A seed can be either of the following:

       A) Seed PDB plugged in the CDB root (PDB$SEED)

  • You can use this system-supplied template to create new PDBs either in an application container or the system container.
  • The system container contains exactly one PDB seed.
  • You cannot drop PDB$SEED, or add objects to or modify objects within it.

We saw one such PDB$SEED in earlier provided diagram.

     B) Application seed PDB

  • To accelerate creation of application PDBs within an application container, you can create an optional application seed.
  • An application container contains either zero or one application seed.
  • You create an application seed by connecting to the application container and executing the CREATE PLUGGABLE DATABASE … AS SEED statement.

We saw one such application seed PDB in earlier provided diagram.

4) Proxy PDBs

  • A proxy PDB is a PDB that uses a database link to reference a PDB in a remote CDB.
  • When you issue a statement in a proxy PDB while the PDB is open, the statement executes in the referenced PDB.
  • You must create a proxy PDB while connected to the CDB root or application root.
  • You can alter or drop a proxy PDB just as you can a standard PDB.
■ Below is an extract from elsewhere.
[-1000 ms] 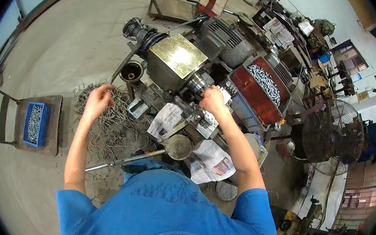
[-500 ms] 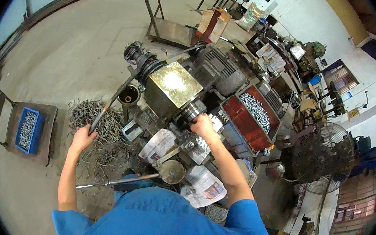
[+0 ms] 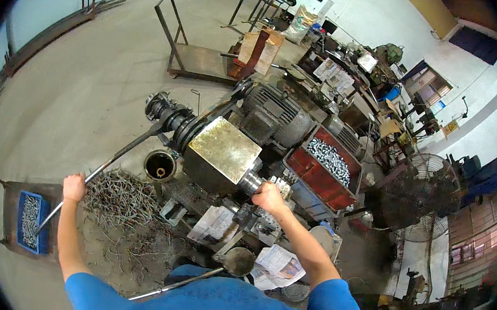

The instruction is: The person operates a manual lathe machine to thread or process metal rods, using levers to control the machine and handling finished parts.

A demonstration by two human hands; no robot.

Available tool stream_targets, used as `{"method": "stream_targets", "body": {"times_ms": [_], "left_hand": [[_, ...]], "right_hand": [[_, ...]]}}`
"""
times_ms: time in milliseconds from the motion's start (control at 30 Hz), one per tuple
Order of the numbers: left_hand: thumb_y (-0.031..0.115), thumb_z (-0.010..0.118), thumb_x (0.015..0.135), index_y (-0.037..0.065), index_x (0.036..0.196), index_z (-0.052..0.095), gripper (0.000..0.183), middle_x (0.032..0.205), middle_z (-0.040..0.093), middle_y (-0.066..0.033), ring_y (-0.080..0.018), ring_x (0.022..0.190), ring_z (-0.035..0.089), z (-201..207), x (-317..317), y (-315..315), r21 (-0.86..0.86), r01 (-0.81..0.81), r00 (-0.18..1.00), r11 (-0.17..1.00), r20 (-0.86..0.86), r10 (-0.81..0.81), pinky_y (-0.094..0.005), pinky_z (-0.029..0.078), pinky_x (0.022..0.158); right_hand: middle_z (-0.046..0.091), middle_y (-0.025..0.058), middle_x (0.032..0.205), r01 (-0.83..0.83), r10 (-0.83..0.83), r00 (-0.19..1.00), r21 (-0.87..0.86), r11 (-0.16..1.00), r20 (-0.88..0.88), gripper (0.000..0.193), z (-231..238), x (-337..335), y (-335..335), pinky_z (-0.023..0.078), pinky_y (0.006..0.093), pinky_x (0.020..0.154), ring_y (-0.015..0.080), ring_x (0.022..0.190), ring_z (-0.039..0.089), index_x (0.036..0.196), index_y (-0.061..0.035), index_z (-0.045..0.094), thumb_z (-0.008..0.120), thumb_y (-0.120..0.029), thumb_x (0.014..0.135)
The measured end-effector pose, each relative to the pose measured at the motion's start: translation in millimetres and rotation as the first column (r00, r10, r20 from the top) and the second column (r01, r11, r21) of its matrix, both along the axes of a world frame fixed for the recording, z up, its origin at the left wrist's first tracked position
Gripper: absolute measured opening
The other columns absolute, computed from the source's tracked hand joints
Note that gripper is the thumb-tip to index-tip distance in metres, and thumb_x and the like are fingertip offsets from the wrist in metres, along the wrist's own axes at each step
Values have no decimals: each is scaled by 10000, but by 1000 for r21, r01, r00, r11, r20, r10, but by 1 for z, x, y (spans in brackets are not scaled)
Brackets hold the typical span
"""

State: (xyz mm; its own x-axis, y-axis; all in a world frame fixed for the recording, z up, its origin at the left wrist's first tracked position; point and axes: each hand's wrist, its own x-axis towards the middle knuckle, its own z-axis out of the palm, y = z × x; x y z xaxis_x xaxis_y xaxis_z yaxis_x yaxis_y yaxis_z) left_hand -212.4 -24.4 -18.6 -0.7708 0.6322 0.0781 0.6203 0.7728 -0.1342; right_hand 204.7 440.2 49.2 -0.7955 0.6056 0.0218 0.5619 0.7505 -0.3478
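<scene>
Grey floor point(image 3: 108, 85) spreads across the workshop in the head view, with a flat trolley point(image 3: 200, 64) beyond the machine and a round caged fan point(image 3: 424, 196) off to the right. Near the middle stands the machine point(image 3: 225, 148), a box-shaped housing with a shiny top, a ribbed motor point(image 3: 285, 119) beside it. From its far left end a long lever bar point(image 3: 110, 161) slants down to the left. The left hand point(image 3: 75, 187) is clenched around this bar, whose tip overlaps a blue tray point(image 3: 43, 244) of small metal pieces. At the spindle point(image 3: 250, 183), the right hand point(image 3: 269, 197) has its fingers curled in; whether it grips anything cannot be told. Just beyond it sits a red bin point(image 3: 309, 171) of shiny metal pieces. Tangled metal strips point(image 3: 121, 199) lie heaped on the floor between the left hand and the machine.
</scene>
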Motion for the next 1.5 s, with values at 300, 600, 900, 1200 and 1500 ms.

Proxy PDBs are not frequently used.


Tools used in a Multitenant Environment:

Some of the key tools used are:

  1. SQL*Plus — to create, manage, and monitor CDBs and PDBs.
  2. Oracle Enterprise Manager Cloud Control (Cloud Control) — manage and monitor a CDB and its PDBs.
  3. Oracle Enterprise Manager Database Express (EM Express) — can be configured for the CDB, individual hosted PDBs, or both.
  4. Oracle Database Configuration Assistant (DBCA) —  also enables you to create, relocate, clone, plug in, and unplug PDBs.
  5. Oracle SQL Developer — Client tool with graphical user interface that enables you to configure a CDB, create PDBs, plug and unplug PDBs, modify the state of a PDB, clone a PDB to the Oracle Cloud, hot clone/refresh a PDB, relocate a PDB between application roots, and more.
  6. Server Control (SRVCTL) utility —  can create and manage services for PDBs.
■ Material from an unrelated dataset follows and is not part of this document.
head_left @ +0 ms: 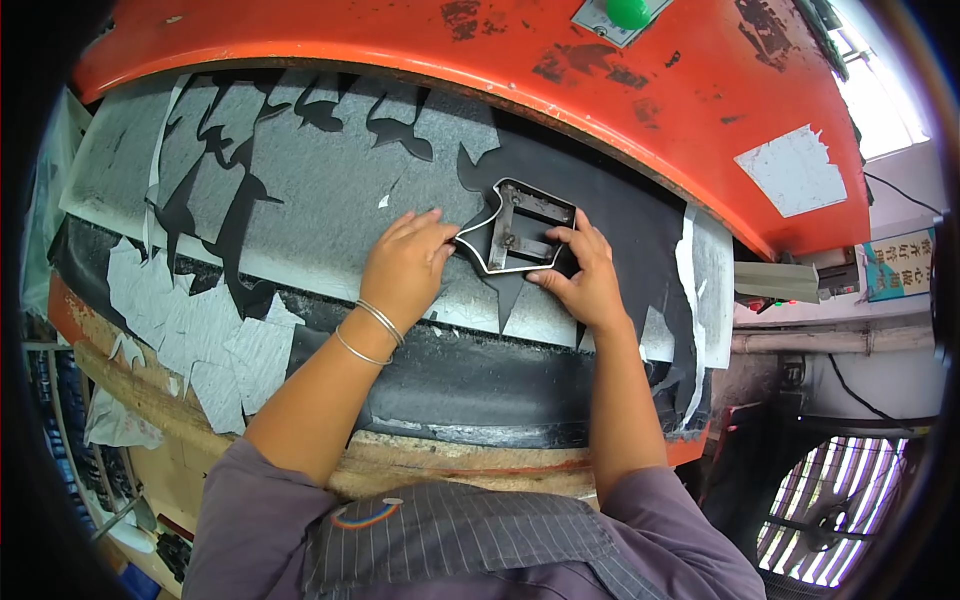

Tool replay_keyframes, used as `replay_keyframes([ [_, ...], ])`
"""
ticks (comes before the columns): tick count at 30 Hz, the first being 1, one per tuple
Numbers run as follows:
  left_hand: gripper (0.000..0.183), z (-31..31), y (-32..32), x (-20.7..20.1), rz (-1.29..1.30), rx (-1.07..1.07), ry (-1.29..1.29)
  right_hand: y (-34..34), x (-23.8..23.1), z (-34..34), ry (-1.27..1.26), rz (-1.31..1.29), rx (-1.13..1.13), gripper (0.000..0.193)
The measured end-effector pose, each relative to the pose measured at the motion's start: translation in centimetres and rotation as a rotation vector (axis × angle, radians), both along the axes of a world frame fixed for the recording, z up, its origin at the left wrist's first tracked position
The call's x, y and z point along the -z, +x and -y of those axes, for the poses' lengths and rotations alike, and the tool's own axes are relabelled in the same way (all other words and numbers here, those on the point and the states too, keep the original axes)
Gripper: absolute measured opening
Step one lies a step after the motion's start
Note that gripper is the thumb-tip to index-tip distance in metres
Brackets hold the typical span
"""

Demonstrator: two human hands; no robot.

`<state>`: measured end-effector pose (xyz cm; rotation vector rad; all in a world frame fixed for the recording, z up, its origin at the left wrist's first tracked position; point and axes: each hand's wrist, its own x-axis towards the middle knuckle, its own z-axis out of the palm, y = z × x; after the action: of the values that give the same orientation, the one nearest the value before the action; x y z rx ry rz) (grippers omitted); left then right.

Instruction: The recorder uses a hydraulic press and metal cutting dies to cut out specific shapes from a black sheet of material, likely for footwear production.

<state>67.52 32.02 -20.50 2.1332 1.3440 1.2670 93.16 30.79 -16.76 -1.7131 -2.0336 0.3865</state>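
A steel cutting die point(495, 228), a shaped metal band with dark crossbars inside, lies on a black sheet of material point(600, 190) right of the board's middle. At its pointed left tip, my left hand point(405, 265) has thumb and fingertips closed on the band. My right hand point(590, 275) grips the right side of the die, the thumb at its lower corner and the fingers bent over the edge. Cut-out gaps in the black sheet run up to the die, with grey board showing through. What lies under my fingertips is hidden.
An orange machine beam point(400, 50) with a green button point(629, 12) overhangs the far side of the grey cutting board point(320, 200). Black offcut strips point(235, 225) hang at left, above torn pale scraps point(215, 340). A fan point(830, 515) stands at lower right.
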Motion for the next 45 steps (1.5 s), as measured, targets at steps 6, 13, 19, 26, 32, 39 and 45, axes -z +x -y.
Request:
replay_keyframes([
  [6,0.031,1.3,-0.6,-1.3,-0.18,-0.004,-0.001,0.1,0.5,-0.4,0.116,0.035,-0.055,0.065],
  [13,0.034,1.1,-1.1,-1.1,-0.182,0.027,-0.015,-0.5,0.8,-0.2,0.119,0.015,-0.052,0.061],
  [19,0.033,0.8,-1.1,-1.0,-0.146,0.055,-0.006,-0.3,0.5,-0.4,0.085,0.022,-0.06,0.06],
  [26,0.034,0.9,-1.2,-1.1,-0.151,0.042,-0.008,-0.2,-0.2,-0.6,0.025,0.06,-0.064,0.066],
  [32,0.048,-2.0,-5.2,-3.3,0.353,-0.089,-0.264,-1.6,-4.0,0.7,0.186,-0.072,0.004,0.09],
  [39,0.035,-12.9,-22.4,-14.2,0.469,-0.687,0.359,-7.6,-15.0,-4.4,0.503,-0.492,0.025,0.055],
  [45,0.038,-15.6,-30.3,-19.7,0.234,-0.531,0.226,-10.1,-19.3,-7.8,0.561,-0.409,0.208,0.031],
])
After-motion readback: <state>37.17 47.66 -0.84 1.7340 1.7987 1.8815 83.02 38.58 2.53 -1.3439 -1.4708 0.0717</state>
Naming Conventions in CDB-PDB:

Containers in a CDB share the same namespace, which means that they must have unique names within this namespace.

Names for the following containers must not conflict within the same CDB:

  • The CDB root
  • PDBs plugged in to the CDB root
  • Application roots
  • Application PDBs

Names for PDBs and application root containers must follow the same rules as net service names. Moreover, because a PDB or application root has a service with its own name, the container name must be unique across all CDBs whose services are exposed through a specific listener.

The first character of a user-created container name must be alphabetic, with remaining characters either alphanumeric or  an underscore (_). Because service names are case-insensitive, container names are case-insensitive, and are in upper case even if specified using delimited identifiers.


Common and Local Objects in a CDB

COMMON OBJECT:

  • A common object is defined in either the CDB root or an application root, and can be referenced using metadata links or object links.

=> We will discuss more on metadata links or object links in further posts

  • Database-supplied common objects are defined in CDB$ROOT and cannot be changed.
  • Oracle Database does not support creation of common objects in CDB$ROOT.

LOCAL OBJECT:

A local object is every object that is not a common object.